SPACE, in its components of form, history, architecture, light, and environment, and TIME (the encounter between symphony and the individual perception of performers and spectators) are the triggers of the performative action. The symphony has been divided into two parts: the first three movements, characterized by a demanding rhythmic bundling of digital and synthetic character, and the last two movements, which empty the sound space opening it into a dimension of suspended and powerful mantra. This subdivision has generated the two different urban performances: A[1]BIT UNDERGROUND and A[1]BIT OPEN SKY which, parallel to what happens in music, cross the urban space in a VERTICAL way: starting from the underground (metros, subways, and spaces hidden to the public where the speed of information and transport is based) towards the open sky and shared public spaces (squares, beaches, monuments…).

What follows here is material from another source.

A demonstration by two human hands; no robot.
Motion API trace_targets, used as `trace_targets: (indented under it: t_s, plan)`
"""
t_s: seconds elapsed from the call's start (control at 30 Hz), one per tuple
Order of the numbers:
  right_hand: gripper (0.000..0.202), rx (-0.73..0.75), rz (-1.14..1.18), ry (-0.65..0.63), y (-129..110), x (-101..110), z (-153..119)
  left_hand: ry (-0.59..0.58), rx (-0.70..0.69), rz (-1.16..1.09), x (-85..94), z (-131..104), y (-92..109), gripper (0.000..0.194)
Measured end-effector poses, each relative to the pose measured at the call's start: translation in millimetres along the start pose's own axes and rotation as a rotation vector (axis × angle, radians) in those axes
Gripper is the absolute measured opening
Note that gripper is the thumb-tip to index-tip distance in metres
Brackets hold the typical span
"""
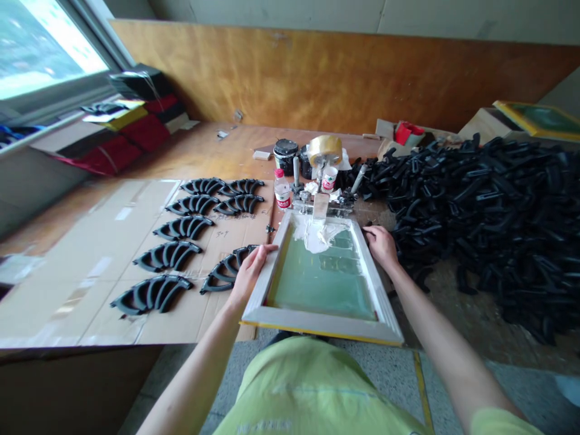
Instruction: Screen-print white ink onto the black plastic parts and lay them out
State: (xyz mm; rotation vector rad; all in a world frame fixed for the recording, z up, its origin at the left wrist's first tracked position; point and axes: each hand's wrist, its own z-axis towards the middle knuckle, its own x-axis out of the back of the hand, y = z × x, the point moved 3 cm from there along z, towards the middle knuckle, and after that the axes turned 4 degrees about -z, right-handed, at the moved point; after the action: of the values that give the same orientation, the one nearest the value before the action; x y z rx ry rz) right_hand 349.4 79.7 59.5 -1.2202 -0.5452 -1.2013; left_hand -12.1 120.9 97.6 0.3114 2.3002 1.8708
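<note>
A screen printing frame with green mesh lies tilted in front of me, its near edge at the table's front. White ink is spread over the far end of the mesh, where a squeegee stands. My left hand grips the frame's left side, thumb on top, other fingers mostly hidden. Beside the right side, my right hand is closed, fingertips close to the frame. A small dark bit shows at those fingertips; what it belongs to is unclear. Metal clamps sit behind the frame.
Curved black plastic parts lie in fanned rows on cardboard at left. A large heap of black parts covers the right side. Behind the frame stand a red-capped bottle, a black tub and a tape roll.
</note>
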Motion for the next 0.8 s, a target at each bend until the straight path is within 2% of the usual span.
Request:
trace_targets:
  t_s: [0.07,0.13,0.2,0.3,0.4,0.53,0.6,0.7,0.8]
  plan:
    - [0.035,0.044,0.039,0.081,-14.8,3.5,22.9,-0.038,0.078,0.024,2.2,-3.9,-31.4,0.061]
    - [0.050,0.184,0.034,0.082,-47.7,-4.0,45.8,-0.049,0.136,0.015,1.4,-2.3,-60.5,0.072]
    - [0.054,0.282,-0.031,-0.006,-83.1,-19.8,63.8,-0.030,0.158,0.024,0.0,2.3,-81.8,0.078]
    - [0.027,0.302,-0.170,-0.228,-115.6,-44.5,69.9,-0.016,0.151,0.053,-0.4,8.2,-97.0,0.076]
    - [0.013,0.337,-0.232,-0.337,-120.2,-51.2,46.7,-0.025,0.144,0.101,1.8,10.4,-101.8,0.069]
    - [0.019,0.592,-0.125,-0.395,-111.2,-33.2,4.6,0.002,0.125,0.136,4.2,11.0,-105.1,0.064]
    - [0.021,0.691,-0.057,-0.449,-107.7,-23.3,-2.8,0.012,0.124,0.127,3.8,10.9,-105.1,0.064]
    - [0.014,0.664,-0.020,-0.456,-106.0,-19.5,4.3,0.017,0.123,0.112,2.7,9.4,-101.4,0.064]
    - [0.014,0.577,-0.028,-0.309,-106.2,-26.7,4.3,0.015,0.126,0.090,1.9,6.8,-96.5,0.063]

The symphony, in its entirety, is only recomposed in the performance within the theatre space: A[1]BIT AROUND THE STAGE. The theatre is intended as a public place that brings together the perception of the performer and the spectator and is used in site-specific settings: the dancers are almost never on stage but work in streaming in the places outside the hall, laying bare the building and revealing its many functions to the audience sitting in the stalls. In this case, the silent-disco headset system is replaced by a system of mini video apps managed by the dancers: the same ones commonly used on Instagram, Facebook, and other social networks.

CHOREGRAPHY and PUBLIC

Choreographic research is abstract and investigates the combinatory possibilities of movement and assembly on music, as if the body were a physical particle to be analyzed in its behavior in relation to the environment. The structures created by bodies follow one another in a game, creating and destructing, individual and collective dimensions. Together with loneliness and multitude, intimacy and sacredness, personal and social, intimate and common space, congestion of the harmonic spectrum, and vastness.
The aim is to intersect the cellular/combinatory character of the work with the organicity of the social fabric and dance through an experience of “augmented reality”.The choreographic design, in space, retraces the maps and town plans of big cities and how they have changed with human settlement up to the present day. The fragment becomes a center that returns in a new form to the periphery, creating a capillary, underground and functional communication. Although there is no narrative dimension, the performance aims at creating a participatory and empathic mechanism that cancels the distance between spectator and performer, who find themselves to be “PERFORMANCE” only in shared action. Even the perception of
contemporary dance, introduced into the structure of the social ritual, is no longer that of a distant and cryptic language, but a bridge of pure energy traveling between spectators and dancers, aimed at the construction of a single organism in movement. The individual dimension is not thus denied by the construction of a community, a collective body that moves in time but, on the contrary, is amplified in the freedom to exist among others.